### Exercise brief:
Give back exactly the lines from the one that includes "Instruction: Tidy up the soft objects" to the last line below, both included, and no further lines.

-=-=-

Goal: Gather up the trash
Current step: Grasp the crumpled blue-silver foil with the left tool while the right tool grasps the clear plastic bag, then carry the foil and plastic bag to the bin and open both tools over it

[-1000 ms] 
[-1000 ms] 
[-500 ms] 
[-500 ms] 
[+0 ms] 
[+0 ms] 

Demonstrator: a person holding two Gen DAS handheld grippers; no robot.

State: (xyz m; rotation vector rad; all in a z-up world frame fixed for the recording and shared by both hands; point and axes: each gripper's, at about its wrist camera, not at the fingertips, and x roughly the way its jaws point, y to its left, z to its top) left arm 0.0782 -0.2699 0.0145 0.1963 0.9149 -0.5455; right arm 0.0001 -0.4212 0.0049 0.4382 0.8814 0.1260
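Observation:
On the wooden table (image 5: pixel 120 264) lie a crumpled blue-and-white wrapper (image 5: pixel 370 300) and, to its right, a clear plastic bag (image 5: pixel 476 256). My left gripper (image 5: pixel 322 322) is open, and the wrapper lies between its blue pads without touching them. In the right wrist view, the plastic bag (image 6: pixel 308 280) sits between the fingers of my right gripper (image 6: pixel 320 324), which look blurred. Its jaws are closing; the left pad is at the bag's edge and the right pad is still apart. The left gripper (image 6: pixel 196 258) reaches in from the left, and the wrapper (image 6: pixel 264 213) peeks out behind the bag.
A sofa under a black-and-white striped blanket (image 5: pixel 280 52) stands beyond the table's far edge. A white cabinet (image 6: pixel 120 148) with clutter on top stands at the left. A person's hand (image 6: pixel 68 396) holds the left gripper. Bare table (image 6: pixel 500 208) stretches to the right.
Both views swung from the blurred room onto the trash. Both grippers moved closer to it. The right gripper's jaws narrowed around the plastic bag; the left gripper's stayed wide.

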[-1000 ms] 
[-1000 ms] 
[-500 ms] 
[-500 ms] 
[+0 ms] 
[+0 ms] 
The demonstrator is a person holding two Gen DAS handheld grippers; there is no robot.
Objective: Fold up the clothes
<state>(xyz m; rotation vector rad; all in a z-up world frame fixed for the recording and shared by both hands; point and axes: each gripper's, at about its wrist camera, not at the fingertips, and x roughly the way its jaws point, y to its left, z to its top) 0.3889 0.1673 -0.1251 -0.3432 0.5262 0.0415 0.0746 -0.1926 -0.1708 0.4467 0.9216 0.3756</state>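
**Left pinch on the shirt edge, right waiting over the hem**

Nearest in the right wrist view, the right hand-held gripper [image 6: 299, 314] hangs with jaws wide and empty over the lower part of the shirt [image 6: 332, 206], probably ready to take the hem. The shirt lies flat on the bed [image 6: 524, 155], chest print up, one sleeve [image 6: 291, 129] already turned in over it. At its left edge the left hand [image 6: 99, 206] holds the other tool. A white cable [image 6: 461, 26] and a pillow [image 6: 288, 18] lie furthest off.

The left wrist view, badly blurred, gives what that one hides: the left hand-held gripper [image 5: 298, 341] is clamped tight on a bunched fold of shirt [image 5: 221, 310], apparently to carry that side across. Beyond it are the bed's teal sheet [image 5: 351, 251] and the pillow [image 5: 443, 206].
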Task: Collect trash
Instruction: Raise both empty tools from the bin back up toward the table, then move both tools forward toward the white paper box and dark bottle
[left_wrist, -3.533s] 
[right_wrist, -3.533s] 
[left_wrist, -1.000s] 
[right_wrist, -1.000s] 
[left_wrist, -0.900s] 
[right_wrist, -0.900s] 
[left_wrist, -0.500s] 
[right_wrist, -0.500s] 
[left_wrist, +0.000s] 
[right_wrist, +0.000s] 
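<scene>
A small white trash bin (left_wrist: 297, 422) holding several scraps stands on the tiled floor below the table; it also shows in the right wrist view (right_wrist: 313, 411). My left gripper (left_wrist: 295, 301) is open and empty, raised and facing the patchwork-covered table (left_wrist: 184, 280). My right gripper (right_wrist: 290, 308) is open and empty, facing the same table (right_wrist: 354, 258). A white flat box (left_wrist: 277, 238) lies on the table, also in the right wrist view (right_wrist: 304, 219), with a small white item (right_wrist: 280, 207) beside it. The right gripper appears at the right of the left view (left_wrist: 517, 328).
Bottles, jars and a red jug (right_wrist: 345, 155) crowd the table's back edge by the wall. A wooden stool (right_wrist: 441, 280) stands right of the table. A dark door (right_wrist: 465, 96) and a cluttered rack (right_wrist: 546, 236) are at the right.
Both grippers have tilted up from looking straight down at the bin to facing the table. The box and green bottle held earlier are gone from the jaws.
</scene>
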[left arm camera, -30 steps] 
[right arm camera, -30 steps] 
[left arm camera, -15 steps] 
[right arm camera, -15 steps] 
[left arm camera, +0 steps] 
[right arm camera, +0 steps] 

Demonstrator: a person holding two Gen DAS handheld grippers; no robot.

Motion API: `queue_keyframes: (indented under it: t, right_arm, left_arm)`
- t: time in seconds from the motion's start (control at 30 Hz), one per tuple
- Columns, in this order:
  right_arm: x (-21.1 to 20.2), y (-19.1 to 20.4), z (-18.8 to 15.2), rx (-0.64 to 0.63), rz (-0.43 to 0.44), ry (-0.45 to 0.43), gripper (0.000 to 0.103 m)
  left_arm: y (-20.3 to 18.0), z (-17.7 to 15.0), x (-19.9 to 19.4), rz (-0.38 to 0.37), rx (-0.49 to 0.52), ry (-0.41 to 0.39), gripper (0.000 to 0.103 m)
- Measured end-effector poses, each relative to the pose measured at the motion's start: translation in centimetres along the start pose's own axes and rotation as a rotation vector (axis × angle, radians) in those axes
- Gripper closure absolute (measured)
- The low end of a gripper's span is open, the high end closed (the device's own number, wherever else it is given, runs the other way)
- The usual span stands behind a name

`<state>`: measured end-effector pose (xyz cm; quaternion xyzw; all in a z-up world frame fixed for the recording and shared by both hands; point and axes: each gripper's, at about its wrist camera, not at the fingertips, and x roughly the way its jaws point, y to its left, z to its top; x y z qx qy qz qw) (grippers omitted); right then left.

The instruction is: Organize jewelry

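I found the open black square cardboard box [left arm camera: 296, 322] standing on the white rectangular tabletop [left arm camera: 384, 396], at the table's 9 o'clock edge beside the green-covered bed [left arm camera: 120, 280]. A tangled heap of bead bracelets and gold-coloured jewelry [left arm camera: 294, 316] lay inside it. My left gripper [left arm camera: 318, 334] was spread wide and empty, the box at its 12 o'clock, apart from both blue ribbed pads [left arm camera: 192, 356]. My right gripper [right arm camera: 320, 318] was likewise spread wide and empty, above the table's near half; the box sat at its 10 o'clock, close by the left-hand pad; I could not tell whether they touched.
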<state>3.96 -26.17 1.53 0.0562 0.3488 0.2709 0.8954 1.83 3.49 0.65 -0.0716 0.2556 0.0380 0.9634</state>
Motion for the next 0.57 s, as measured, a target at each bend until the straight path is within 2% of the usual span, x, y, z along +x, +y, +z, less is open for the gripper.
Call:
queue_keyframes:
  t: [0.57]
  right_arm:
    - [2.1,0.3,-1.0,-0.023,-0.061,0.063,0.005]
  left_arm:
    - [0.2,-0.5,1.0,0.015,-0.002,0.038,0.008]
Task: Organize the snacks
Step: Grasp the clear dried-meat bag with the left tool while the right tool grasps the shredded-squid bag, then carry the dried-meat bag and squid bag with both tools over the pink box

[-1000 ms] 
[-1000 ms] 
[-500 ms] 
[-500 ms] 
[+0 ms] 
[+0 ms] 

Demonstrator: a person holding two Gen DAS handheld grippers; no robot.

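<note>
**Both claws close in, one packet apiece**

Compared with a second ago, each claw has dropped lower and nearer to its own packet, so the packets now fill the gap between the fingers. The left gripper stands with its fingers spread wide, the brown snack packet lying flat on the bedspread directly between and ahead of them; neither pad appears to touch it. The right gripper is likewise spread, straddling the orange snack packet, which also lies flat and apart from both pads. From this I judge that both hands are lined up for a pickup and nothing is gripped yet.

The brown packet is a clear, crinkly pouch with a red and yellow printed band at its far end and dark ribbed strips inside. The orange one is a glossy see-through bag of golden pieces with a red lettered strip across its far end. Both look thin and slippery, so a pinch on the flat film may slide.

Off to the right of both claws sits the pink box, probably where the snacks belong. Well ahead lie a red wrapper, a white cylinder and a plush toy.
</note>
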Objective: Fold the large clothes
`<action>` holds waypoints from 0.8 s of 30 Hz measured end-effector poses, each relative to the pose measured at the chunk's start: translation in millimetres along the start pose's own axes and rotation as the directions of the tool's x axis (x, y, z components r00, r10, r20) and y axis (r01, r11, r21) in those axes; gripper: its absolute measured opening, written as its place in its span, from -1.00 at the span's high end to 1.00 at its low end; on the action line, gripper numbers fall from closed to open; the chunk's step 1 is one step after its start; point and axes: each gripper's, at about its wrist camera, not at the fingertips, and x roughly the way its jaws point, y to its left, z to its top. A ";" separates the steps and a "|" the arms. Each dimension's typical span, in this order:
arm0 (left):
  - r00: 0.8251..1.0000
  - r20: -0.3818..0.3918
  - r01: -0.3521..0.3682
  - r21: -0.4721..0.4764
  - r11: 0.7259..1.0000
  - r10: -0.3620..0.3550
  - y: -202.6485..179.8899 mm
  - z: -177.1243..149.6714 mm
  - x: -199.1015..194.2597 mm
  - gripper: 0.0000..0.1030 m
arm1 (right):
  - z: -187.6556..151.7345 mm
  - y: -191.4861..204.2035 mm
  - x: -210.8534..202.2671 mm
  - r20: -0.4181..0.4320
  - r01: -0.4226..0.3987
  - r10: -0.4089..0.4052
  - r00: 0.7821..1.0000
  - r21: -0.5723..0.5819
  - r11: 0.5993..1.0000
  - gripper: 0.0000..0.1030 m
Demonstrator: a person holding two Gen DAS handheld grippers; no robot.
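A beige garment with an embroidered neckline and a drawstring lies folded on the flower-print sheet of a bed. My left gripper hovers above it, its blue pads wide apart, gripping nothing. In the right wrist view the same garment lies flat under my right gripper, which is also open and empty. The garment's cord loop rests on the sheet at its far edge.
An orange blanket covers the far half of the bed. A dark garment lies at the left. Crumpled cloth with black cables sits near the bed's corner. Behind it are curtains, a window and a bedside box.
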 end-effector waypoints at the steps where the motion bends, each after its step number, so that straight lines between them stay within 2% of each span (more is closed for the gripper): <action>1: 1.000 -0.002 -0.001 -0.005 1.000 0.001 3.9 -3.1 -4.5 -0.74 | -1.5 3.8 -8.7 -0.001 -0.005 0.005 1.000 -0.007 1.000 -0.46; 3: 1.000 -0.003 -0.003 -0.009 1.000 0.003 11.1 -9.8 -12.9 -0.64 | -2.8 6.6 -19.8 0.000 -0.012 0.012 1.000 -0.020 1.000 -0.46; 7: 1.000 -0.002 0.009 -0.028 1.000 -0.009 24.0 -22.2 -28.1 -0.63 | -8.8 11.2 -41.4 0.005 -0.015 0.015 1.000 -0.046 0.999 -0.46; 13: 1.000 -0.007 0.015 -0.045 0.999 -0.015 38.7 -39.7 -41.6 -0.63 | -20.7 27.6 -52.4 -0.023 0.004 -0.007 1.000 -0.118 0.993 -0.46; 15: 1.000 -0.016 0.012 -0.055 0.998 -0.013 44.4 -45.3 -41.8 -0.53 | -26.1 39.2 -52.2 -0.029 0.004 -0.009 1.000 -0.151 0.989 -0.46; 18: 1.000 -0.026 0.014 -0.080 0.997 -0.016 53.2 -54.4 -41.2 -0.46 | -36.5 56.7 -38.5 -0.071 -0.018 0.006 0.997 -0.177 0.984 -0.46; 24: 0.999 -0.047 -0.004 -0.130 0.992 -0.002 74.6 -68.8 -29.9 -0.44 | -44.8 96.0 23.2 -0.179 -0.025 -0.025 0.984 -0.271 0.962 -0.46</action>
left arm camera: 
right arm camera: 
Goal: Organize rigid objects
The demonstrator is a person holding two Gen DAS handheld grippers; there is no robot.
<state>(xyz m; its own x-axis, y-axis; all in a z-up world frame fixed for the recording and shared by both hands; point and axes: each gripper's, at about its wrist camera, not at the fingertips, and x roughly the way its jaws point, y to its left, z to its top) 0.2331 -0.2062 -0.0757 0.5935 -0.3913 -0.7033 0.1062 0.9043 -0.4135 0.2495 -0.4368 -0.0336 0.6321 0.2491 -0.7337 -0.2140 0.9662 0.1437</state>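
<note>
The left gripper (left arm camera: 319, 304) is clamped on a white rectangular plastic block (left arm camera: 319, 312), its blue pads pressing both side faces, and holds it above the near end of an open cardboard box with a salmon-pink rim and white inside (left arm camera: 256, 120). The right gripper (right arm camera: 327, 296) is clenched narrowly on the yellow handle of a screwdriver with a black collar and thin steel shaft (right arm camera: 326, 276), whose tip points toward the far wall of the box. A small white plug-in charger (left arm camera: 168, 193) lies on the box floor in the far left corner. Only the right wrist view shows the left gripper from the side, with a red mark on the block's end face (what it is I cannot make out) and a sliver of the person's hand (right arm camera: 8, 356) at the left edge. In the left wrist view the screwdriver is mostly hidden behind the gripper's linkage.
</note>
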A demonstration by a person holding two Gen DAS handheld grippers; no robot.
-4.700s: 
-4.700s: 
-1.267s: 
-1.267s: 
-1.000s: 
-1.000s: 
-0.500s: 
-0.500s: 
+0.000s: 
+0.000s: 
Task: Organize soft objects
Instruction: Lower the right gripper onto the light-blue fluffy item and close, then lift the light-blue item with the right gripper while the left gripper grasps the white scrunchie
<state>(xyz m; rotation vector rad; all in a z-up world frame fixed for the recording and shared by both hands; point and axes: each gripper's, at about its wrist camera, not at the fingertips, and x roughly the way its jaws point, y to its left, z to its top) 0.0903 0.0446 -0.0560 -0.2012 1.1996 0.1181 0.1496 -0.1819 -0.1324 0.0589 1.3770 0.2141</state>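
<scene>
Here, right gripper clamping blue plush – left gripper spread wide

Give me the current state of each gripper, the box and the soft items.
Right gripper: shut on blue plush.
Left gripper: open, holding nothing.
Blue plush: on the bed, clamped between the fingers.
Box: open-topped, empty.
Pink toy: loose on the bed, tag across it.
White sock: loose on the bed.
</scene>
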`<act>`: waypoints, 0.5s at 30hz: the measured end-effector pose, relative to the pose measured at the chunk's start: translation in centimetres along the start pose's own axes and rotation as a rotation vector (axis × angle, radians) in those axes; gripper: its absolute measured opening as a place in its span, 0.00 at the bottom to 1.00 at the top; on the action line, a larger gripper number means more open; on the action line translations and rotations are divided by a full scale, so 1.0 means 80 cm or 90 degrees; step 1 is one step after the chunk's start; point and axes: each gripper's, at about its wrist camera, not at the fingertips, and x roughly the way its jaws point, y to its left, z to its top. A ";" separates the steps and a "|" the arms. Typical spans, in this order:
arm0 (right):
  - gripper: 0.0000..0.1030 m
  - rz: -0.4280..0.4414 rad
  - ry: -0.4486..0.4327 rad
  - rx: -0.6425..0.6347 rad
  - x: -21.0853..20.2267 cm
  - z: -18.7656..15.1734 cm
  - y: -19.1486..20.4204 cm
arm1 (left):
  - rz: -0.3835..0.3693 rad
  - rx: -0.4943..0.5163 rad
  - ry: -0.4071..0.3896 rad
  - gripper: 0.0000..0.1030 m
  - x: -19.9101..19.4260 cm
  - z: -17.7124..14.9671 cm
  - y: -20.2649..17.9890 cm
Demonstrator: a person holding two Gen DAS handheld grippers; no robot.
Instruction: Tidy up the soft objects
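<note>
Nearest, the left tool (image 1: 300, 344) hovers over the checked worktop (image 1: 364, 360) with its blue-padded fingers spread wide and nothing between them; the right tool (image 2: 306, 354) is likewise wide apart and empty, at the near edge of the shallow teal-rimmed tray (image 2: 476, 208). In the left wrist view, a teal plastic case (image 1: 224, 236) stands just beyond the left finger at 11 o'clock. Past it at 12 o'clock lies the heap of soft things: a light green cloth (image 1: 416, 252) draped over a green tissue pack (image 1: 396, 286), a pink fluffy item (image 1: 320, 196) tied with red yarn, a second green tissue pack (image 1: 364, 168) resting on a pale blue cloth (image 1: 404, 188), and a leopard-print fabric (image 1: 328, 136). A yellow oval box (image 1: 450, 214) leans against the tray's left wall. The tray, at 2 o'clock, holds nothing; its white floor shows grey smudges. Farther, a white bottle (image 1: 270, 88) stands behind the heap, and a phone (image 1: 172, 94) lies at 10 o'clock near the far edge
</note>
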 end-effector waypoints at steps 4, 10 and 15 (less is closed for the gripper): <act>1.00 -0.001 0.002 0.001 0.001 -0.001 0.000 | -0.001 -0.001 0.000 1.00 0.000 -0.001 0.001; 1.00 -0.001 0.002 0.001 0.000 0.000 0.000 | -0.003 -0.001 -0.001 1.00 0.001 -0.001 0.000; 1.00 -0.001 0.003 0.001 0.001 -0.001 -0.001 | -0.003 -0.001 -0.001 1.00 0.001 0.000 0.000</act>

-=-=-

### Task answer:
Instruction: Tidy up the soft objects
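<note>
Nearest, the left tool (image 1: 300, 344) hovers over the checked worktop (image 1: 364, 360) with its blue-padded fingers spread wide and nothing between them; the right tool (image 2: 306, 354) is likewise wide apart and empty, at the near edge of the shallow teal-rimmed tray (image 2: 476, 208). In the left wrist view, a teal plastic case (image 1: 224, 236) stands just beyond the left finger at 11 o'clock. Past it at 12 o'clock lies the heap of soft things: a light green cloth (image 1: 416, 252) draped over a green tissue pack (image 1: 396, 286), a pink fluffy item (image 1: 320, 196) tied with red yarn, a second green tissue pack (image 1: 364, 168) resting on a pale blue cloth (image 1: 404, 188), and a leopard-print fabric (image 1: 328, 136). A yellow oval box (image 1: 450, 214) leans against the tray's left wall. The tray, at 2 o'clock, holds nothing; its white floor shows grey smudges. Farther, a white bottle (image 1: 270, 88) stands behind the heap, and a phone (image 1: 172, 94) lies at 10 o'clock near the far edge
</note>
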 end-effector waypoints at steps 4, 10 and 15 (less is closed for the gripper): <act>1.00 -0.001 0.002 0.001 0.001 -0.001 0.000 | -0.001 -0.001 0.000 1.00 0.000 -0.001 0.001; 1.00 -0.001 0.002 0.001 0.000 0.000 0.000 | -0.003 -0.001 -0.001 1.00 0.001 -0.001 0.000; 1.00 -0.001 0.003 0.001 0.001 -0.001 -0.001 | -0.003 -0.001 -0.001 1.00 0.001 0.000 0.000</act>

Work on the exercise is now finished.